■ WHAT NEEDS TO BE DONE
Set down the data that follows, exactly and completely.

■ GIVEN MATERIAL
*** Begin section ***
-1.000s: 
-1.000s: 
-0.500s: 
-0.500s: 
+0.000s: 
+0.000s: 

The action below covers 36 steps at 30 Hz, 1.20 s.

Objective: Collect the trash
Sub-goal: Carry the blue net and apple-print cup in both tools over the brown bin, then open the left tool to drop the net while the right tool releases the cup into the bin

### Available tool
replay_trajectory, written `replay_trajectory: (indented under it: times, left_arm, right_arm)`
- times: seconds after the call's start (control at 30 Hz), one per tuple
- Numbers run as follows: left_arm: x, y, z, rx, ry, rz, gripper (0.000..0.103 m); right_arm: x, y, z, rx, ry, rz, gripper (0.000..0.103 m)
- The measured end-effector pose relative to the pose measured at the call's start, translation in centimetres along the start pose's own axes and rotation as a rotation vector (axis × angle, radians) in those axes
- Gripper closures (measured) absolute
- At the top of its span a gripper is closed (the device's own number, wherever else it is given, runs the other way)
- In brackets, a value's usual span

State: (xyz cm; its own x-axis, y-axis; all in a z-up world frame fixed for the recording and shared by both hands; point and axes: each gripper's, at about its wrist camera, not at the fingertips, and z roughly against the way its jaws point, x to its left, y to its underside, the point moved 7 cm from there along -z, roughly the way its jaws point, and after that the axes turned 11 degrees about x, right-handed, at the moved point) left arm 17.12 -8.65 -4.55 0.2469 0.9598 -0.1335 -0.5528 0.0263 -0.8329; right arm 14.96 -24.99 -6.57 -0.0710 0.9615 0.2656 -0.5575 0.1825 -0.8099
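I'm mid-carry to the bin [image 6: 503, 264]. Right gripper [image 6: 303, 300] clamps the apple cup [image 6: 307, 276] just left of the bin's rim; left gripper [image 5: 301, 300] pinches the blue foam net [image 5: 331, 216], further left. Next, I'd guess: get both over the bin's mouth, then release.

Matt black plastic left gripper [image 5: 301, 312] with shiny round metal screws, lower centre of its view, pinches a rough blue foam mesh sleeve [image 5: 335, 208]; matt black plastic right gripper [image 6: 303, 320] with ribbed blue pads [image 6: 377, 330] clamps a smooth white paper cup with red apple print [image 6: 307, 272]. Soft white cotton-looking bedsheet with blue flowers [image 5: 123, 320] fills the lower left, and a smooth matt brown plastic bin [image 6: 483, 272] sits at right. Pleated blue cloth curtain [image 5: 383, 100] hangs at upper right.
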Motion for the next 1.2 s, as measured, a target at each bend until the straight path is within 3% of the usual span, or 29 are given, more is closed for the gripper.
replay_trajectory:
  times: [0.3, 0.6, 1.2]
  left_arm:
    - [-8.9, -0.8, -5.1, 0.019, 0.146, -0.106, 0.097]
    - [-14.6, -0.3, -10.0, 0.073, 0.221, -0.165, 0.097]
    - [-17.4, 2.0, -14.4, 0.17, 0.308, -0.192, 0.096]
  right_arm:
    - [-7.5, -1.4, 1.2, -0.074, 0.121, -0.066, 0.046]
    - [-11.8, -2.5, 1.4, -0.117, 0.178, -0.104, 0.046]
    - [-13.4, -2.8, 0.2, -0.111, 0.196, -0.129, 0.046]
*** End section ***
■ SOLVED PROBLEM
-1.000s: 
-1.000s: 
-0.500s: 
-0.500s: 
+0.000s: 
+0.000s: 

The action below covers 36 steps at 30 Hz, 1.20 s.

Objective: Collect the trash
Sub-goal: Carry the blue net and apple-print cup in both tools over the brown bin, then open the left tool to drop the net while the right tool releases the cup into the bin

### Available tool
replay_trajectory, written `replay_trajectory: (indented under it: times, left_arm, right_arm)`
- times: seconds after the call's start (control at 30 Hz), one per tuple
- Numbers run as follows: left_arm: x, y, z, rx, ry, rz, gripper (0.000..0.103 m); right_arm: x, y, z, rx, ry, rz, gripper (0.000..0.103 m)
- The measured end-effector pose relative to the pose measured at the call's start, translation in centimetres along the start pose's own axes and rotation as a rotation vector (axis × angle, radians) in those axes
- Gripper closures (measured) absolute
- At the top of its span a gripper is closed (the device's own number, wherever else it is given, runs the other way)
- In brackets, a value's usual span

State: (xyz cm; its own x-axis, y-axis; all in a z-up world frame fixed for the recording and shared by both hands; point and axes: each gripper's, at about its wrist camera, not at the fingertips, and z roughly against the way its jaws point, x to its left, y to its underside, the point moved 7 cm from there along -z, roughly the way its jaws point, and after that the axes turned 11 degrees about x, right-handed, at the moved point) left arm 17.12 -8.65 -4.55 0.2469 0.9598 -0.1335 -0.5528 0.0263 -0.8329; right arm 14.96 -24.99 -6.57 -0.0710 0.9615 0.2656 -0.5575 0.1825 -0.8099
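I'm mid-carry to the bin [image 6: 503, 264]. Right gripper [image 6: 303, 300] clamps the apple cup [image 6: 307, 276] just left of the bin's rim; left gripper [image 5: 301, 300] pinches the blue foam net [image 5: 331, 216], further left. Next, I'd guess: get both over the bin's mouth, then release.

Matt black plastic left gripper [image 5: 301, 312] with shiny round metal screws, lower centre of its view, pinches a rough blue foam mesh sleeve [image 5: 335, 208]; matt black plastic right gripper [image 6: 303, 320] with ribbed blue pads [image 6: 377, 330] clamps a smooth white paper cup with red apple print [image 6: 307, 272]. Soft white cotton-looking bedsheet with blue flowers [image 5: 123, 320] fills the lower left, and a smooth matt brown plastic bin [image 6: 483, 272] sits at right. Pleated blue cloth curtain [image 5: 383, 100] hangs at upper right.
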Motion for the next 1.2 s, as measured, a target at each bend until the straight path is within 3% of the usual span, or 29 are given, more is closed for the gripper.
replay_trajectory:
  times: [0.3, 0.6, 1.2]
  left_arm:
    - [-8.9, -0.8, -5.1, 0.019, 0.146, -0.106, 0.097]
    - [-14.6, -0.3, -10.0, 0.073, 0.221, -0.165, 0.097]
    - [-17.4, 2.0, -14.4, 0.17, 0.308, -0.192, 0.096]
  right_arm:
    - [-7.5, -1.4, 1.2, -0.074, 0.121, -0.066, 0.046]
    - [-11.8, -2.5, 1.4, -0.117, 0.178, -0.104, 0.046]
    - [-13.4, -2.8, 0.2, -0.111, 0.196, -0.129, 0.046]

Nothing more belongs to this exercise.